Oysa Sezer de zamanında Kastamonu Üniversitesi’nde en çok oy alan Prof. Dr. Mustafa Safran’ın yerine sadece 1 oy alan Prof. Dr. Bahri Gökçebay’ı rektör olarak atamıştı. Bu, elbette en azından ‘şık’ bir atama değildi ama kanunlara aykırı bir durum da yoktu ortada. Abdullah Gül de bu atamaları Ahmet Necdet Sezer gibi kanunların kendine verdiği yetkileri kullanarak yapıyor. Gene kanunlara aykırı bir durum söz konusu değil. Peki, bu yaygaranın sebebi ne?
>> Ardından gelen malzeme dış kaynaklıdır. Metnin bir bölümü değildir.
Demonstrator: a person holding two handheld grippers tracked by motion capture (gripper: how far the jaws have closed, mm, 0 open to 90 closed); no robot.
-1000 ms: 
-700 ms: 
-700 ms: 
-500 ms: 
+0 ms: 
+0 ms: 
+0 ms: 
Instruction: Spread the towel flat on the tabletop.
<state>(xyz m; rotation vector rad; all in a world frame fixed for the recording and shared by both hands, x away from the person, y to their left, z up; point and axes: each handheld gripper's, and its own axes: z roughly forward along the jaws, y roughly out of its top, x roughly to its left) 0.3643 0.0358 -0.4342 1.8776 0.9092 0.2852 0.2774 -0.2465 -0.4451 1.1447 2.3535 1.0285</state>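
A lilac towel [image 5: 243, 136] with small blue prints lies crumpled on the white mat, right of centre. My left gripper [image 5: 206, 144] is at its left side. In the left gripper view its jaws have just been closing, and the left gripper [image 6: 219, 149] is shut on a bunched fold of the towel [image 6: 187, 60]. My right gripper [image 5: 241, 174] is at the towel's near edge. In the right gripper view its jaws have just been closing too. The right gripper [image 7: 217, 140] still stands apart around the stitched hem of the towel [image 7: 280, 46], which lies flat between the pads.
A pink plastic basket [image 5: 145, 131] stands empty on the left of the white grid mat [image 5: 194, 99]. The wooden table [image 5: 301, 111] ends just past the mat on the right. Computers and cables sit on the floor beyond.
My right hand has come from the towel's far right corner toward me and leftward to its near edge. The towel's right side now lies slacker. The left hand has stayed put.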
Bütün mesele YÖK kanununda. Buna göre, öğretim üyelerinden en çok oy alan 6 kişinin ismi YÖK’ e bildiriliyor. YÖK bu sayıyı alınan oyların çokluğuna azlığına bakmadan 3’ e indiriyor. Cumhurbaşkanı da bu 3 aday içinden uygun gördüğünü, gene aldığı oy sayısına bakmadan rektör olarak atıyor.
Dolayısıyla yüzlerce üniversite hocasının verdiği oyların ‘hiçbir kıymeti harbiyesi’ yok. Bu kanun, öğretim üyeleri ile resmen ‘dalga geçiyor.’
Oy vermek için dersini, seminerini, laboratuarını, hastasını bırakıp saatlerini harcayan profesörlere, doçentlere, yardımcı doçentlere ‘Durun bakalım, siz doçent, profesör olmuş olabilirsiniz ama rektörünüzü seçmeyi bilemezsiniz’ diyor.
Gelelim neticeye
Her rektör seçiminde yüzlerce, binlerce öğretim üyesi ile adeta alay eden YÖK kanunun rektör seçimi ile ilgili maddesi acilen değiştirilmelidir.
Öğretim üyeleri ise bu değişiklik yapılana kadar ya oy verip seslerini çıkarmamalıdır ya da emekli olmadan önce benim yaptığım gibi böyle bir saçma seçim sistemini protesto edip ‘seçime katılmamalıdır’.